Some projects, he adds, may take half-a-dozen years to come to fruition. And, because these people aren’t building for simple shelter, their projects become important statements about their lives and what they’ve achieved.
“It’s a very personal experience for them,” Rhodes says. “For many of our clients, this is the most-creative and –expressive thing they’ve done. They’re tremendously charged to be working with creative people, and they love finding somebody who can help them take their ideas and give them expression.”
While that part of the process may sound a bit esoteric for someone who started as an apprentice stone mason, Rhodes Architectural Stone is also strongly anchored in the nuts-and-bolts of the business.
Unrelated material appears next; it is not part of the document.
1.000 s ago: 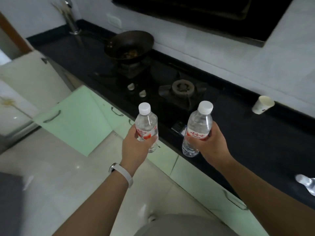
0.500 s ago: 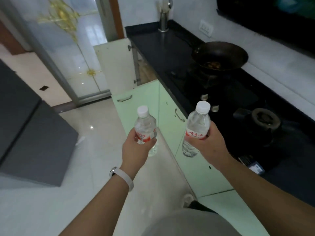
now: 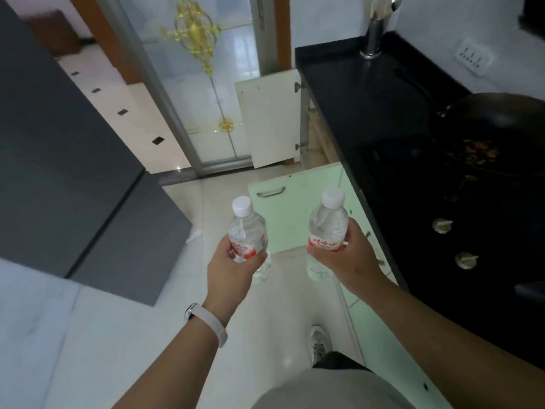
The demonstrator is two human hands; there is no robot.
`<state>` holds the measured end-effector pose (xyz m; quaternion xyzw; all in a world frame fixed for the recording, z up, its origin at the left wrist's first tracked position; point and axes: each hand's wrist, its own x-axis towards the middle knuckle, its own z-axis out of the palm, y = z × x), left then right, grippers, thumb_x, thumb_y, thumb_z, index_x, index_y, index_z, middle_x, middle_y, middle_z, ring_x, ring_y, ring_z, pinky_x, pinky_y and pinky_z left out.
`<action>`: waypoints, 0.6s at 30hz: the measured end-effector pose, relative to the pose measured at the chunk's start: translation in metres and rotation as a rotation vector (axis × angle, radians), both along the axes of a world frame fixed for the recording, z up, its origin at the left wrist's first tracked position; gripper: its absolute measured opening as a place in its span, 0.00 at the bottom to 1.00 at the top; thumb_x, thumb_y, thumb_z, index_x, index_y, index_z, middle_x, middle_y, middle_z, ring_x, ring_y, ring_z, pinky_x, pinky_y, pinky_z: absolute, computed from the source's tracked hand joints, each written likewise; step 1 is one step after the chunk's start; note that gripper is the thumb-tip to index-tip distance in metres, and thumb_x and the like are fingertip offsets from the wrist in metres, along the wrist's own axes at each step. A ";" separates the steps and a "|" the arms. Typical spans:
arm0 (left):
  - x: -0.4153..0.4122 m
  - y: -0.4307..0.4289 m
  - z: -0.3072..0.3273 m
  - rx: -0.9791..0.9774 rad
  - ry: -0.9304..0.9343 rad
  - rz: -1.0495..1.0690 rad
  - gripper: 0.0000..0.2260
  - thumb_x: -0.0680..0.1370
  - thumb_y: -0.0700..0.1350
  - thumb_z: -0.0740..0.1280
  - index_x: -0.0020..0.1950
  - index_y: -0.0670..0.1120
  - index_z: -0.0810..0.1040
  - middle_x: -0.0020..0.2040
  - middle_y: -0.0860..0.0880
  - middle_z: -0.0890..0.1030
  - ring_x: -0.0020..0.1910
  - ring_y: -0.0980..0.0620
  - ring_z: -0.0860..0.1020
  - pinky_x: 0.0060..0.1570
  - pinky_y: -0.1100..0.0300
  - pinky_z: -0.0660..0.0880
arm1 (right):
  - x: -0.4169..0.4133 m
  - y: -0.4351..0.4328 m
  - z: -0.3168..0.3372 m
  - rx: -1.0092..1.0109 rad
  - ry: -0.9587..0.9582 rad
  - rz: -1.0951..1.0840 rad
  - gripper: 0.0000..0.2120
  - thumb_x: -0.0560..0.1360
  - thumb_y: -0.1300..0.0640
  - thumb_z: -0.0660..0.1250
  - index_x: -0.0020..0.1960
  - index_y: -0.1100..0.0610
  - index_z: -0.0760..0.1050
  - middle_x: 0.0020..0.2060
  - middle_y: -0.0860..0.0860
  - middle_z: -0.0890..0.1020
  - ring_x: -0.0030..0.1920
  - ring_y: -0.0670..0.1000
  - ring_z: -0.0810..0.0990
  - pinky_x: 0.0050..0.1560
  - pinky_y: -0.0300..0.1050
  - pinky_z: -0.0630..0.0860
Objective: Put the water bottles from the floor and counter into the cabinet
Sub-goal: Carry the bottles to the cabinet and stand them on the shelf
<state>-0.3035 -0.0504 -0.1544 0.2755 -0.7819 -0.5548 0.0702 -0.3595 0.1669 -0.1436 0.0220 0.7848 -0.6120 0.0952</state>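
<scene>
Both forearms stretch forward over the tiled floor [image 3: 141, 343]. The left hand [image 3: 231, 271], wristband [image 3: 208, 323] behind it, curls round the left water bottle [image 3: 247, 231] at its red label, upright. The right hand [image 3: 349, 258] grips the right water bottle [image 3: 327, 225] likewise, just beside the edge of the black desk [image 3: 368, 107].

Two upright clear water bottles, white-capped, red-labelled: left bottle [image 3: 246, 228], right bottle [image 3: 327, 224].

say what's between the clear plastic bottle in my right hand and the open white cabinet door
An open pale green cabinet door, in the head view.
</scene>
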 end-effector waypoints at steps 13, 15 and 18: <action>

On a typical project, his crew will write the specifications for the job, consult on hiring the masonry crew, and make sure that the work is done correctly.
“There’s a tremendous amount of work in the engineering and specifications and shop-drawing process,” Rhodes explains. “Design-and-specification is one of our largest groups.”
However, the hands-on part of the operation stops with fabrication; the company stopped doing its own installations in 2003.
A MATTER OF CENTURIES
The other employee-intensive part of the operation, Rhodes says, is the fabrication. He may have started his career as a mason in Italy, but today a large part of the business is based in China.
Again, it goes back to his desire for expressive stonework.
“We found that the part of stone that’s most expressive is really hand finishes,” he says. “And, it’s just not possible to do hand finishes in the United States anymore. We did hand finishes for 10 years in Seattle, and we were certainly among the last people to produce them in the United States, but it’s just not possible now with labor costs.”
Initially Rhodes went to China because of a large project he was working on for a software billionaire outside San Francisco. The client had what he called, “a personal trade imbalance,” with China, meaning he had currency he needed to spend in that country.
The plan was to have Rhodes buy the stone in China and ship it to Seattle for fabrication. Once onsite, however, Rhodes says he was struck by the arrogance of the plan.
“These people in China know more about stone than I’ll know in my lifetime,” he says. “They’re enormously skilled and they’ve been processing and working with stone for 3,500 years.”
Rhodes went back to his client and proposed setting up a factory in China, then shipping the finished stone directly to the site, with the stipulation that at the end Rhodes would own the factory.
“I said, ‘In the end, it will cost you less,’” he says. “The client agreed and that’s the start of how I came to work in China. Ultimately, I moved my entire manufacturing operation there because I could do so much more.”